**To do**
Find "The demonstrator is" and "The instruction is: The" in the records below. Copy the lines holding them and every line between, exactly, and no others.

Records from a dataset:
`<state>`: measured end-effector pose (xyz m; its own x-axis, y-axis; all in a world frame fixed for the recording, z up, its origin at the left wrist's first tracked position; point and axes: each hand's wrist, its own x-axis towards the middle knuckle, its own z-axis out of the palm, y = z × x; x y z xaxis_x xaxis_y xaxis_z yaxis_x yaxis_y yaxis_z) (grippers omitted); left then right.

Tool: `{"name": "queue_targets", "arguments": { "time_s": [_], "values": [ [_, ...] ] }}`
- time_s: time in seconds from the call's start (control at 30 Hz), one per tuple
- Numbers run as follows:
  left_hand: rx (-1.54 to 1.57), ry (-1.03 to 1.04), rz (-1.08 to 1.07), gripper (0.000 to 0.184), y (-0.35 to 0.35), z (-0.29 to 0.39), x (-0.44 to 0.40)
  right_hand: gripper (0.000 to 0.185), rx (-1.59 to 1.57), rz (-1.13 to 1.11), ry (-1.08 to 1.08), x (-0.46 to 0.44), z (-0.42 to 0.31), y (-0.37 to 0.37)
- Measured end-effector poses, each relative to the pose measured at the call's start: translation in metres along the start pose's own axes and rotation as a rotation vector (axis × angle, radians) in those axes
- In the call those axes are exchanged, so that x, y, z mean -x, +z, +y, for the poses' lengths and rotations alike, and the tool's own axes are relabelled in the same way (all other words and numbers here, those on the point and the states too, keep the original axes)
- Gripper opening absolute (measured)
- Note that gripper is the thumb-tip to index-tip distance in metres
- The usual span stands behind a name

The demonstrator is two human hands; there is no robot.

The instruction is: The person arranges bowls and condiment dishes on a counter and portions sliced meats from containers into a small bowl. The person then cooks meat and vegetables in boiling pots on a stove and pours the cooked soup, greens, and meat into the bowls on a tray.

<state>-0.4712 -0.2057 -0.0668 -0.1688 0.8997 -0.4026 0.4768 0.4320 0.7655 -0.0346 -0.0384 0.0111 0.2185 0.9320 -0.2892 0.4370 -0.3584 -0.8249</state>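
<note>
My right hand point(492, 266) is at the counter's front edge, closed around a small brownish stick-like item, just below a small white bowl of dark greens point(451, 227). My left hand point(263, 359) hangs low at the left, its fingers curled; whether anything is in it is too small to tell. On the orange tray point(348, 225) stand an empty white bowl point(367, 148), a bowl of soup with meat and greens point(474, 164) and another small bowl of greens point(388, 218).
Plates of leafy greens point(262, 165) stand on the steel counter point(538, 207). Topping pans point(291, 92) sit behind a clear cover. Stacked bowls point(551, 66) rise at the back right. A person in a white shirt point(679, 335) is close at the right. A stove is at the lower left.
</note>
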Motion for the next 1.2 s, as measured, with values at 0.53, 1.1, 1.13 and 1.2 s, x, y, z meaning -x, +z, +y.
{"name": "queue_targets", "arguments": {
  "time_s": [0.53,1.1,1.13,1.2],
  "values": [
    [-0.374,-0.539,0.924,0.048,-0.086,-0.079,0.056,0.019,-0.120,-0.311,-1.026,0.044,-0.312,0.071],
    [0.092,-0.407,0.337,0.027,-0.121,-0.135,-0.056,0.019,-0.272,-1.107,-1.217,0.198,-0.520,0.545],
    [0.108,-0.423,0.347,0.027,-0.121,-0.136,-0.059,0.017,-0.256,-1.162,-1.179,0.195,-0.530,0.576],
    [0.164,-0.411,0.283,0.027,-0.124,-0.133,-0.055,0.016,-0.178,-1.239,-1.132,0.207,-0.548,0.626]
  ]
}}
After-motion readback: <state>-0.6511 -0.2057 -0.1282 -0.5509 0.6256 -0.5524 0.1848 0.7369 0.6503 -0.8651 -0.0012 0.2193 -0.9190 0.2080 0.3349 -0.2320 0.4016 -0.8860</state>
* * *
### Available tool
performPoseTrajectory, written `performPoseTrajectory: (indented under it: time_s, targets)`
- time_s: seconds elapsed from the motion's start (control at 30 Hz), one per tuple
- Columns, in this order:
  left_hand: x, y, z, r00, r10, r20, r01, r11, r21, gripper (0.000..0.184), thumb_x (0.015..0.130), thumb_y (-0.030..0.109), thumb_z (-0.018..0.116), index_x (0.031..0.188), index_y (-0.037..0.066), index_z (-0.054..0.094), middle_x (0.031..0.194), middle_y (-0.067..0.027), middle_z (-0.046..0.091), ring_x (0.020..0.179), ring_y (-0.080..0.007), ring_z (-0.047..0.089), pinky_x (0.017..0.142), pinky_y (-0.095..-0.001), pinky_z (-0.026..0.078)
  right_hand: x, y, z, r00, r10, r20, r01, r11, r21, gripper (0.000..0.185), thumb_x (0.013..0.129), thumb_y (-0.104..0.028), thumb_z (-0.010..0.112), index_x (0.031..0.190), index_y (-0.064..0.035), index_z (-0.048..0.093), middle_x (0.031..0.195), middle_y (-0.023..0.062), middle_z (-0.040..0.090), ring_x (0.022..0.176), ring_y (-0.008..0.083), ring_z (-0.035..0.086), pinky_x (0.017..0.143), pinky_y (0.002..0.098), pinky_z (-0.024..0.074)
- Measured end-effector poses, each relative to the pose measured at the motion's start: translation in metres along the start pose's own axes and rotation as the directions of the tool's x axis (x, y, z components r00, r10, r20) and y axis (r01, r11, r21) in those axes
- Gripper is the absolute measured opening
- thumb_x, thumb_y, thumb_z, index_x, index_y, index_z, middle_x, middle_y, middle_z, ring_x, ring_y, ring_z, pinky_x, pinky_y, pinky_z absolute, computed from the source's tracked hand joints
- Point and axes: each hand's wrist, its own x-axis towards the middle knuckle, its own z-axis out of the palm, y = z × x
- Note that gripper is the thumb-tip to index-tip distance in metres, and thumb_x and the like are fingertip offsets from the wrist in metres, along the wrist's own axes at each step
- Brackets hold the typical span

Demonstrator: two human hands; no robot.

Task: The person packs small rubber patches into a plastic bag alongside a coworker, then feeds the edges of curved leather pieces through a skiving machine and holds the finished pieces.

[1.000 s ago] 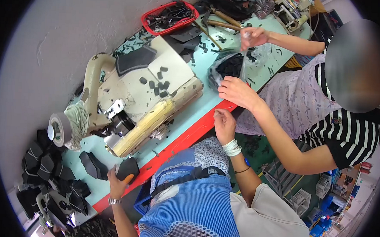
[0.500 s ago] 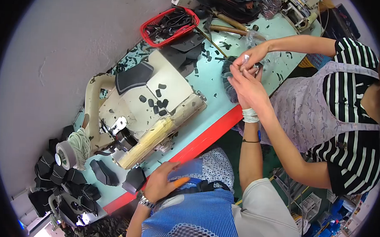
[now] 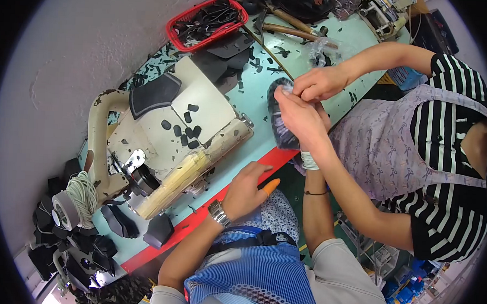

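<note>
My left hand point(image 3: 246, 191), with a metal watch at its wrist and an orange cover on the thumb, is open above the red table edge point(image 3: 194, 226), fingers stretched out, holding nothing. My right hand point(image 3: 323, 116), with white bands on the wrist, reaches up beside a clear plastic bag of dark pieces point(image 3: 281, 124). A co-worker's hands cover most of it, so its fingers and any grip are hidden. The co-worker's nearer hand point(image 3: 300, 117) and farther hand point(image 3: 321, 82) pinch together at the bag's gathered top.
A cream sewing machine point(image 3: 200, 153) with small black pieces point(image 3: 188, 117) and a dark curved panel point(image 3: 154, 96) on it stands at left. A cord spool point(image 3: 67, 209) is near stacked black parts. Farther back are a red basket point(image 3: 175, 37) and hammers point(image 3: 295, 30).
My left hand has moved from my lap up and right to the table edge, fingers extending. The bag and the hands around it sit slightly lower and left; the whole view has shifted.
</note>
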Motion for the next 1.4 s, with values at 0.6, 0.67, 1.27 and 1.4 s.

**Task answer**
The demonstrator is two human hands; there is no robot.

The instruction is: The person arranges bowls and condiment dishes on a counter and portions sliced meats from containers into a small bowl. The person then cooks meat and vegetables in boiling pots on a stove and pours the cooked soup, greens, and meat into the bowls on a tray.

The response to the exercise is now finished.